_The problem:_ Return every line of the data below, exactly.

_Dataset content:_

———

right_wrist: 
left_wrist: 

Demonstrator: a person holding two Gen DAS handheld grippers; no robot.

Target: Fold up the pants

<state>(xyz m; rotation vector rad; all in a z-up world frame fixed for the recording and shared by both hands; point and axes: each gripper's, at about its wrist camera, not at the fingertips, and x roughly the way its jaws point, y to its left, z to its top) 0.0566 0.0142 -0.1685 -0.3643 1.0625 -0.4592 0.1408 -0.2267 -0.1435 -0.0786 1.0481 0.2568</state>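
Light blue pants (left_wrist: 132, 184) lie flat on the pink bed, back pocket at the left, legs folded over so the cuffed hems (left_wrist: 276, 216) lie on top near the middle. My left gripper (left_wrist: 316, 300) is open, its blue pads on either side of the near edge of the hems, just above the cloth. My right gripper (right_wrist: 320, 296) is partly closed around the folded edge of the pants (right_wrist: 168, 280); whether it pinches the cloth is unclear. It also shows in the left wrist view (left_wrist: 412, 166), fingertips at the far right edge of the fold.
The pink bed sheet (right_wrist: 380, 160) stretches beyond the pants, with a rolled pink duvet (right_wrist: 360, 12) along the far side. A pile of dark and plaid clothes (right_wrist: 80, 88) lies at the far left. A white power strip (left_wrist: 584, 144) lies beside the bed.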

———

_Solved exercise:_
right_wrist: 
left_wrist: 

Demonstrator: a person holding two Gen DAS handheld grippers; no robot.

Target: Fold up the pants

<state>(xyz m; rotation vector rad; all in a z-up world frame fixed for the recording and shared by both hands; point and axes: each gripper's, at about its wrist camera, not at the fingertips, and x roughly the way its jaws point, y to its left, z to its top) 0.0566 0.0142 -0.1685 -0.3643 1.0625 -0.4592 0.1408 -0.2267 -0.1435 -0.0786 1.0481 0.2568</state>
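Light blue pants (left_wrist: 132, 184) lie flat on the pink bed, back pocket at the left, legs folded over so the cuffed hems (left_wrist: 276, 216) lie on top near the middle. My left gripper (left_wrist: 316, 300) is open, its blue pads on either side of the near edge of the hems, just above the cloth. My right gripper (right_wrist: 320, 296) is partly closed around the folded edge of the pants (right_wrist: 168, 280); whether it pinches the cloth is unclear. It also shows in the left wrist view (left_wrist: 412, 166), fingertips at the far right edge of the fold.
The pink bed sheet (right_wrist: 380, 160) stretches beyond the pants, with a rolled pink duvet (right_wrist: 360, 12) along the far side. A pile of dark and plaid clothes (right_wrist: 80, 88) lies at the far left. A white power strip (left_wrist: 584, 144) lies beside the bed.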

The exercise is done, and no more output is needed.